22 Jun, 2012

1 commit

  • Revert commit 1307bbd, which uses the s_umount semaphore to provide
    exclusion between xfs_sync_worker and unmount, in favor of shutting down
    the sync worker before freeing the log in xfs_log_unmount. This is a
    cleaner way of resolving the race between xfs_sync_worker and unmount
    than using s_umount.

    Signed-off-by: Ben Myers
    Reviewed-by: Mark Tinguely
    Reviewed-by: Dave Chinner

    Ben Myers
     

16 May, 2012

1 commit

  • xfs_sync_worker checks the MS_ACTIVE flag in s_flags to avoid doing
    work during mount and unmount. This flag can be cleared by unmount
    after the xfs_sync_worker checks it but before the work is completed.
    The has caused crashes in the completion handler for the dummy
    transaction commited by xfs_sync_worker:

    PID: 27544 TASK: ffff88013544e040 CPU: 3 COMMAND: "kworker/3:0"
    #0 [ffff88016fdff930] machine_kexec at ffffffff810244e9
    #1 [ffff88016fdff9a0] crash_kexec at ffffffff8108d053
    #2 [ffff88016fdffa70] oops_end at ffffffff813ad1b8
    #3 [ffff88016fdffaa0] no_context at ffffffff8102bd48
    #4 [ffff88016fdffaf0] __bad_area_nosemaphore at ffffffff8102c04d
    #5 [ffff88016fdffb40] bad_area_nosemaphore at ffffffff8102c12e
    #6 [ffff88016fdffb50] do_page_fault at ffffffff813afaee
    #7 [ffff88016fdffc60] page_fault at ffffffff813ac635
    [exception RIP: xlog_get_lowest_lsn+0x30]
    RIP: ffffffffa04a9910 RSP: ffff88016fdffd10 RFLAGS: 00010246
    RAX: ffffc90014e48000 RBX: ffff88014d879980 RCX: ffff88014d879980
    RDX: ffff8802214ee4c0 RSI: 0000000000000000 RDI: 0000000000000000
    RBP: ffff88016fdffd10 R8: ffff88014d879a80 R9: 0000000000000000
    R10: 0000000000000001 R11: 0000000000000000 R12: ffff8802214ee400
    R13: ffff88014d879980 R14: 0000000000000000 R15: ffff88022fd96605
    ORIG_RAX: ffffffffffffffff CS: 0010 SS: 0018
    #8 [ffff88016fdffd18] xlog_state_do_callback at ffffffffa04aa186 [xfs]
    #9 [ffff88016fdffd98] xlog_state_done_syncing at ffffffffa04aa568 [xfs]

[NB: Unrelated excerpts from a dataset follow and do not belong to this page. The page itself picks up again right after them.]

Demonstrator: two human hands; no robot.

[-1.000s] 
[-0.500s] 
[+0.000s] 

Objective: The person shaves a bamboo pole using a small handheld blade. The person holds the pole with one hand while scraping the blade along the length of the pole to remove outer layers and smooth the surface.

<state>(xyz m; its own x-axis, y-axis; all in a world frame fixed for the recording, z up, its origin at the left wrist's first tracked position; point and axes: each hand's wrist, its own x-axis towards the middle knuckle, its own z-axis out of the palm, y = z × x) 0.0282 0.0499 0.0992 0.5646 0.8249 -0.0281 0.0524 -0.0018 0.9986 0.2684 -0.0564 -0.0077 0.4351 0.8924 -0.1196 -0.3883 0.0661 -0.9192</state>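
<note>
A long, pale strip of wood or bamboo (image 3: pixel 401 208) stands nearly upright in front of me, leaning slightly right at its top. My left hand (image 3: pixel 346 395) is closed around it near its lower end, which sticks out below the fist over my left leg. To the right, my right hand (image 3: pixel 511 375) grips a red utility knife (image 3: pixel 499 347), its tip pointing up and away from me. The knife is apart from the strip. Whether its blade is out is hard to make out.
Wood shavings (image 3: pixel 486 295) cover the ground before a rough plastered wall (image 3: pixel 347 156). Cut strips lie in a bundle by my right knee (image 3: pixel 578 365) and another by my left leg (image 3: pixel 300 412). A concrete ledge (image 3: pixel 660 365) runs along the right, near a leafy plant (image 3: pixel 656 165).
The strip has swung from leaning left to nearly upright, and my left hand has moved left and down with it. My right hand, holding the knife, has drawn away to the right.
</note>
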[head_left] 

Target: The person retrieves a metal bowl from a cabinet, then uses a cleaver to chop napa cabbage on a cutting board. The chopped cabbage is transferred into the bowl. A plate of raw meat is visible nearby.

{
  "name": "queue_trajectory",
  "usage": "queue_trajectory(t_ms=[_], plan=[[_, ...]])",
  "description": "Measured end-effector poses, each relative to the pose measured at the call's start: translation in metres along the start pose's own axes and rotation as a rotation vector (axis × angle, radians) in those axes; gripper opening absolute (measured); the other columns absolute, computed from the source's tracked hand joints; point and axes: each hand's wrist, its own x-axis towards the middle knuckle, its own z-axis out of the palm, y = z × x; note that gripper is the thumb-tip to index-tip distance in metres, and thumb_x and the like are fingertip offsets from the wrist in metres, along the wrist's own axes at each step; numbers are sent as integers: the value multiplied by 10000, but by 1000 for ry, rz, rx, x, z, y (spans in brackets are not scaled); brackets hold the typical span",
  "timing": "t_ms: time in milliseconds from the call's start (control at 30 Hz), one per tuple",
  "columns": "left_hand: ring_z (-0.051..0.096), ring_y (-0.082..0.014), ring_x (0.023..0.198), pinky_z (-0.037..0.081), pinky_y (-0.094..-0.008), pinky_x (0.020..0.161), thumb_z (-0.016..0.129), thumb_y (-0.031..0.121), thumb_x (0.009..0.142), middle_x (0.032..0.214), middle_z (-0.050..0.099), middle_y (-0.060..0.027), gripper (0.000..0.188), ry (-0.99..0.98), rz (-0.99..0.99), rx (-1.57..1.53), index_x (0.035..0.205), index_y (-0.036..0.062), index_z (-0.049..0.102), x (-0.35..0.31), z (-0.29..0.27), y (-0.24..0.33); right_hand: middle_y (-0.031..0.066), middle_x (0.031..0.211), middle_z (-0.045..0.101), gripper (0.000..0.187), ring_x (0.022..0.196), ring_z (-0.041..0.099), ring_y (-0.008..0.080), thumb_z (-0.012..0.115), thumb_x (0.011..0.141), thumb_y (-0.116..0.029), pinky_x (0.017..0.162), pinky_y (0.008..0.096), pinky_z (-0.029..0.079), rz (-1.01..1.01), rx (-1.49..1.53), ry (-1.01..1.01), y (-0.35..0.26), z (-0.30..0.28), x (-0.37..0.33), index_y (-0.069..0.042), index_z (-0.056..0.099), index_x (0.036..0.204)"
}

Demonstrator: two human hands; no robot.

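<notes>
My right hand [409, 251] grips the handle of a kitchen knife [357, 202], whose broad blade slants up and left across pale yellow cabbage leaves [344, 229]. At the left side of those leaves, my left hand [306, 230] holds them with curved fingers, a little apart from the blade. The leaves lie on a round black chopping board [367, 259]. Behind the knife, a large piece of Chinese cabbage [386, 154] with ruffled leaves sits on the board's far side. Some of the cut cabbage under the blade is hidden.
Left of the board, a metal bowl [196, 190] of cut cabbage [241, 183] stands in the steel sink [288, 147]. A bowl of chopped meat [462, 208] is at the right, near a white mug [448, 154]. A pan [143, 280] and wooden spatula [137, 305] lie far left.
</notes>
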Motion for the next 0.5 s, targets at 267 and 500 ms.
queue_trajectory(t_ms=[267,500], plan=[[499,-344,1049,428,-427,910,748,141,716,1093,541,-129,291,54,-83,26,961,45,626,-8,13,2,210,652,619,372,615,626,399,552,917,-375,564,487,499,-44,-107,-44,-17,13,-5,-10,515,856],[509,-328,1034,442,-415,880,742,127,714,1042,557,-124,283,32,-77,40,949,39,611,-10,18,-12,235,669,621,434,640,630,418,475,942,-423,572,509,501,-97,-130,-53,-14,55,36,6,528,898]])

    Protect xfs_sync_worker by using the s_umount semaphore at the read
    level to provide exclusion with unmount while work is progressing.

    Reviewed-by: Mark Tinguely
    Signed-off-by: Ben Myers

    Ben Myers
     

15 May, 2012

7 commits

  • With the removal of xfs_rw.h and other changes over time, xfs_bit.h
    is being included in many files that don't actually need it. Clean
    up the includes as necessary.

    Also move the only-used-once xfs_ialloc_find_free() static inline
    function out of a header file that is widely included to reduce
    the number of needless dependencies on xfs_bit.h.

    Signed-off-by: Dave Chinner
    Reviewed-by: Mark Tinguely
    Signed-off-by: Ben Myers

    Dave Chinner
     
  • xfs_trans_ail_delete_bulk() can be called from different contexts so
    if the item is not in the AIL we need different shutdown for each
    context. Pass in the shutdown method needed so the correct action
    can be taken.

    Signed-off-by: Dave Chinner
    Reviewed-by: Christoph Hellwig
    Reviewed-by: Mark Tinguely
    Signed-off-by: Ben Myers

    Dave Chinner
     
  • Queue delwri buffers on a local on-stack list instead of a per-buftarg one,
    and write back the buffers per-process instead of by waking up xfsbufd.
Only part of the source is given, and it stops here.